10年くらい前、尾作さんのアトリエに訪れた際、初めてマス見本を見せてもらった。確か葛利さんのものだったと思う。マス見本は横糸や時には織り方を変え一枚の生地で複数の色や生地をサンプルとして表現するものである。もちろんサンプルなので、衣類になることはないが、整然とトーンが近い生地がマス目に並んでおり美しい。

和の雰囲気があるんだけど、和に寄りすぎない

その後、ある生地屋で麻生地のマス見本を入手することができた。さてこれでいつかシャツとパンツのセットアップを…と考えてはや4年放置し、ようやく南さんに依頼して出来上がって着ているのがこれである。

ザリッとしている部分
サラッとしている部分(紺)

当初は「マスのどの部分をどの箇所にあてるか」で永遠に悩んでいた。正直、3か月間くらい試行錯誤して自分が嫌になった。結局最終的には生地を見せて「センスに任せます」と言うほか無かったのである。二言目には絶対「シンメトリーにしますか?」と聞かれると確信していたので、そこも含めて任せる、ということを決めていた。でもってアシンメトリーにすることは無いだろうな…という予感もあった。

0.5gの陶器

そこでもう少しアルチザン味を出したいなと思い、導入したのはボタン。八王子で作っている陶ボタン専門店で購入した。海外のアルチザンブランドが使っていたりするので、一部では有名なのだろうか。まあまあなお値段ではあるものの、雰囲気や色が気に入った。eelのシャツで陶ボタンの良さを知ったため、それを流用するとか、普通に水牛もよいなと思っていたが、すぐに割れてしまいそうなこのボタンを使うことにした(意外と普通に洗濯しても今のところ割れていない)。

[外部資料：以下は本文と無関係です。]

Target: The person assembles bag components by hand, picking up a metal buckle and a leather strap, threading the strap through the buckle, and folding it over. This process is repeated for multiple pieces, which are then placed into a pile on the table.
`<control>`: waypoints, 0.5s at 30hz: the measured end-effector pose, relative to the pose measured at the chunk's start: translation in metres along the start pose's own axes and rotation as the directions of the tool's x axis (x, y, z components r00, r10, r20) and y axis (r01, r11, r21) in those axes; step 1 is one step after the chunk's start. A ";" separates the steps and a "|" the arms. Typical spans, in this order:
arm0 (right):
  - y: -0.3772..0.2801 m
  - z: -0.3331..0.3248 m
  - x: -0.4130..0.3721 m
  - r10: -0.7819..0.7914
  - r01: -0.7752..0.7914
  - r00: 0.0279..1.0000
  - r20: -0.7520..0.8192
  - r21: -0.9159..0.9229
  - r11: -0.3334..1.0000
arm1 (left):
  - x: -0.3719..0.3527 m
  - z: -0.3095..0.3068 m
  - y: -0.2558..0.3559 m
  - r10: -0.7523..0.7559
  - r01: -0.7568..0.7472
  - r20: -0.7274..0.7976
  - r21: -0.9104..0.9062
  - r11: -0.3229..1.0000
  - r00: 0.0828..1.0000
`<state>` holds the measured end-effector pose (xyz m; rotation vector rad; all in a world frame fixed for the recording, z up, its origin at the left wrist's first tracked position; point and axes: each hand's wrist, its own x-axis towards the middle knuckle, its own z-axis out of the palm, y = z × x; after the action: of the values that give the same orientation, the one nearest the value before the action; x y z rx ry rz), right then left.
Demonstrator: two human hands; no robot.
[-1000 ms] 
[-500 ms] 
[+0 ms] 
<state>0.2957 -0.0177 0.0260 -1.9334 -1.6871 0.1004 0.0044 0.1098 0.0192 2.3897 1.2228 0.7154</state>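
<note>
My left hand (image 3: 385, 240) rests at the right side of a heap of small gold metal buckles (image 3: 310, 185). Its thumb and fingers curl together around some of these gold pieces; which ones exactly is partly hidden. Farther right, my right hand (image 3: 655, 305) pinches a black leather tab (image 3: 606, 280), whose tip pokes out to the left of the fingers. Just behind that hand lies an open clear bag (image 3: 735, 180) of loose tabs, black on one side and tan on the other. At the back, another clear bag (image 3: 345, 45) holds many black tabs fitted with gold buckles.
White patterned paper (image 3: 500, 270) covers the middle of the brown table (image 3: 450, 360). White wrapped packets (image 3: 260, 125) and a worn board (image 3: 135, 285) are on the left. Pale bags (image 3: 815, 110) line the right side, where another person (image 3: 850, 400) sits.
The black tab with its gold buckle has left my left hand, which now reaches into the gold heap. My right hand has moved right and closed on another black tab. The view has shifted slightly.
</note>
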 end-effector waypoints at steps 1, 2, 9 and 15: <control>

手仕事感が加速される一方、縫製が奇麗なのでいいバランスに思う

当然リネンセットアップのつもりだったのでパンツも作ったわけだが、これを作ってる最中に例の能州のアルチザンがマス生地のパンツをリリースするというシンクロニシティが。そんなことあるんだ。しかも未だに行きたいのに行けてないmagdalene。いや、だからなによって話なんだけど。

またしてもスーツ屋に前回と同じかんじで!と投げる
その配置なんだ~へ~と思う(何も思ってない)

紐はボタンに合わせて白にしようかと思っていたが、同時に長く指定したので、単品で使いづらくなりそうな気がして臆病を発動、同系色に。まあなんかセルチップついてるしいいか。

最近気づいてしまった、女性の髪とパンツの紐はどちらも長い方が興奮するということに、でも自分うなじフェチなんだよな、人生って難しい

やっぱり見て思うけども、マス生地って使い方にかなりのセンスを問われるのでしょうね。パンツもやっぱり、「えっと…柄当てはどう使います?」と怯えた目で訪ねてきたので、やさしさを込めて「おまかせで」と答え、アクの強いところじゃないし多分左右均等にしてくるんだろうな~~と思ってたら案の定パンツも線対称。挑戦したくないよね。わかる。

身幅や着丈の指定は今風にして、両ポケに。肩傾斜がモダンなので野暮ったさがないな…まあそんな個人的な細かい実験はいいんだよ
ちょっと和風なんだけどギリギリでそっちになりすぎない
最近ロッカーループ好き

セットアップで着るとさすがにちょっとした手仕事展感が出てしまうのだが、キャップとスニーカーでバランスをとっている。ラミーのおかげで涼しさもあり割と気に入った。しかしさいきん変なものを変な風にして頑張って着ている自分、いったい何?と思わなくもない。ドライ生地でいいし、わざわざマス見本を服にしなくていい、陶ボタンを調達する必要も皆無。この年でもまだやんの?と自分にため息をつきつつ面倒くさい半生を続けている。